*** Opening of Given material ***

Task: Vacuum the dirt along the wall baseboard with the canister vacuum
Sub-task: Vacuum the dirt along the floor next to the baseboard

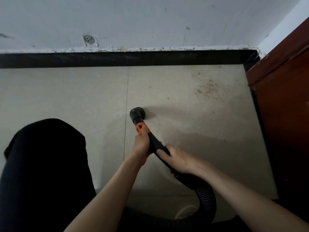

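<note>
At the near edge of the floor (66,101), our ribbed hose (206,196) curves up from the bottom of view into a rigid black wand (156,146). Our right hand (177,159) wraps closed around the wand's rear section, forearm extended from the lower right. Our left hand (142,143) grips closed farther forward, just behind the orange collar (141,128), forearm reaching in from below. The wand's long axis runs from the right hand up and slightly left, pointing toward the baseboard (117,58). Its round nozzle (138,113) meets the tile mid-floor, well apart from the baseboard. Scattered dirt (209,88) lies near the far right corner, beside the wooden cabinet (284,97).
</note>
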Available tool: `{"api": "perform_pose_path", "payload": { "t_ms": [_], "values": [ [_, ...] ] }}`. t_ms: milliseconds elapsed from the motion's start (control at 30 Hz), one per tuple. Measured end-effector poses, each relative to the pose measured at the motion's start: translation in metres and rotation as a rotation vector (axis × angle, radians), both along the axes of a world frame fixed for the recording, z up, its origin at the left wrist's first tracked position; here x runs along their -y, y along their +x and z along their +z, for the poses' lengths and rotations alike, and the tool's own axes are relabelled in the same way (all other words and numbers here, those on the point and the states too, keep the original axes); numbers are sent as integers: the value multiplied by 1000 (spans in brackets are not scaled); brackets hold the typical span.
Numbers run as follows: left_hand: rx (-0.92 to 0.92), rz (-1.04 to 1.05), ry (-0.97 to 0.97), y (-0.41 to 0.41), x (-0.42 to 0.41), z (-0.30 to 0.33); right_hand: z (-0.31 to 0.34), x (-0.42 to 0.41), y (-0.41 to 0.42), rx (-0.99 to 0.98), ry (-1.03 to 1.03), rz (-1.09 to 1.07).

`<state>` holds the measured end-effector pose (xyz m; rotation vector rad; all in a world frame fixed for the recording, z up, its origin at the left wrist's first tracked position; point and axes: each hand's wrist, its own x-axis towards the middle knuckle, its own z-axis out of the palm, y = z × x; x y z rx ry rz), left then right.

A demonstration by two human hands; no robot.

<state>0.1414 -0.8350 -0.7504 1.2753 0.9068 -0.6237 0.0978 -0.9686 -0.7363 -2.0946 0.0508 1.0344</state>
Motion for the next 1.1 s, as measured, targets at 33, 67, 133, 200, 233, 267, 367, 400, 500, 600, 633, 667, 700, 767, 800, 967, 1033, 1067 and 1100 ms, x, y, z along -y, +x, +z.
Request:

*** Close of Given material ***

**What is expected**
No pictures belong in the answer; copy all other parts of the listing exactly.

**Solution for this problem**
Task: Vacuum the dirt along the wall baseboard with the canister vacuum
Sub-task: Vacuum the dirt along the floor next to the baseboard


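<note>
At the near edge of the floor (66,101), our ribbed hose (206,196) curves up from the bottom of view into a rigid black wand (156,146). Our right hand (177,159) wraps closed around the wand's rear section, forearm extended from the lower right. Our left hand (142,143) grips closed farther forward, just behind the orange collar (141,128), forearm reaching in from below. The wand's long axis runs from the right hand up and slightly left, pointing toward the baseboard (117,58). Its round nozzle (138,113) meets the tile mid-floor, well apart from the baseboard. Scattered dirt (209,88) lies near the far right corner, beside the wooden cabinet (284,97).
</note>
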Available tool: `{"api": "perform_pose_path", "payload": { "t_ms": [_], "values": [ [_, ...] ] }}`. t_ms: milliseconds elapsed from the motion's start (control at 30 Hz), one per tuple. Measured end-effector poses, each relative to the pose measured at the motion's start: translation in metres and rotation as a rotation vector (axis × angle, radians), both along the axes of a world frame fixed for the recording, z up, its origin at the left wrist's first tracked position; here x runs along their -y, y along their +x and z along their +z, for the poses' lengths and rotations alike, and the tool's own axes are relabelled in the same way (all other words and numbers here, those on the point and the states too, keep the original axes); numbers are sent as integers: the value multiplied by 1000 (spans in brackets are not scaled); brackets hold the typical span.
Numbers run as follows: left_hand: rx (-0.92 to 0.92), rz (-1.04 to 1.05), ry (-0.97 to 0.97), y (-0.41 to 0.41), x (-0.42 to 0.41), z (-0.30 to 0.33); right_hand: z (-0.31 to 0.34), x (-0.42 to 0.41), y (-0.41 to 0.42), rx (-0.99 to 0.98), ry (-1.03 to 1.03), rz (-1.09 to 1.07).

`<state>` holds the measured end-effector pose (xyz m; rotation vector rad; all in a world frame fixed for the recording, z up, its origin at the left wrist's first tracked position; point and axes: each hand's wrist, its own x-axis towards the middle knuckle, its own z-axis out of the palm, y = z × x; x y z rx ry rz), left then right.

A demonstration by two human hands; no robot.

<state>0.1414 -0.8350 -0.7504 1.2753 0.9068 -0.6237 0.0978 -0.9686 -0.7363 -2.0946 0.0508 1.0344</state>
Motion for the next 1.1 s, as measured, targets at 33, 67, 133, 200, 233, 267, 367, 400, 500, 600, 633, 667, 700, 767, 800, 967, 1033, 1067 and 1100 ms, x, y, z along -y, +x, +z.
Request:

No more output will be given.